A travessia, por pessoa, custa em média R$ 10. Caso opte por viajar sozinho ou em pequeno grupo, o passageiro pagará até R$ 250.

O condutor de embarcações e empresário Jorge Santiago, 26, organiza um percurso diferente: sai de Madre de Deus com destino a Ilha dos Frades ou em passeios pela Baía. Mas afirma que os problemas na rota são semelhantes.

"Tem muita gente, antiga, que conhece bem o mar, mas se a Marinha disponibiliza cursos, tem que fazer. Imagina, você trabalha vidas. Condutor sem habilitação pode causar um acidente, além de embarcações mal preparadas, lotadas. O trabalho tem que ser exemplar para que não ocorra nenhum erro. "

Jorge Santiago

Condutor de embarcações e sócio da Felicidade Passeios.

Para impedir a ingestão do álcool no serviço, Santiago apela para o currículo dos profissionais contratados e diálogo com restaurantes e bares por onde suas embarcações passam.

"Geralmente, temos parcerias com restaurantes, para facilitar para o cliente até. Eu checo os condutores, são pessoas de confiança minha, mas eu preciso olhar, conferir. No restaurante, já peço que disponibilizem, de bebida, só água, um refrigerante", afirma ele.

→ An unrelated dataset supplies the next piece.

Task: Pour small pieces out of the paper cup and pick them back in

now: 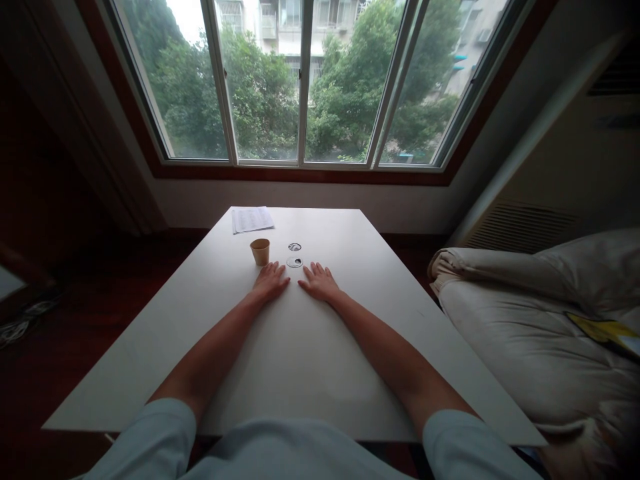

A modernização dos anos 80 

A história do transporte hidroviário na Bahia começa com as populações indígenas. De troncos de madeira, moldavam as embarcações. A colonização portuguesa inaugura, no século 16, uma nova era, com a chegada de naus, caravelas e saveiros.

O século 20 traz novas inovações para as águas, com o surgimento de tecnologias mais modernas e as matérias-primas derivadas do petróleo. É quando surgem embarcações construídas em fibra de vidro, como lanchas. O tempo de viagem é reduzido — e o turismo se beneficia disso.

Imagem Edicase Brasil
Morro de São Paulo , distrito de Cairu  Crédito: ThalesAntonio | Shutterstock

Até os anos 80, Morro de São Paulo, por exemplo, era acessado por três tipos de embarcação. O guia de turismo Walter Araújo, 72, acompanhou esse período.

"Fazíamos tudo isso em saveiro. Com a modernização chegou a lancha, aí começou a ter mais apoio. Aí chegava a Capitania aqui com 35 vagas para curso. E fazia uma prova de português e matemática, um monte de assunto que o pescador desconhecia. Quem passava era secretário, engenheiro. Eu digo e assumo isso."

Walter Araújo

Guia acompanhou de perto modernização das embarcações.

Para ele, "é a minoria que faz coisa errada, mas lidar com o ser humano sempre traz exceções. Agora, tem a dificuldade de ter condutores capacitados".

A reportagem acionou o Ministério Público da Bahia e o Ministério Público do Trabalho sobre ações relacionadas ao transporte marítimo. Ambos, no entanto, estão em recesso.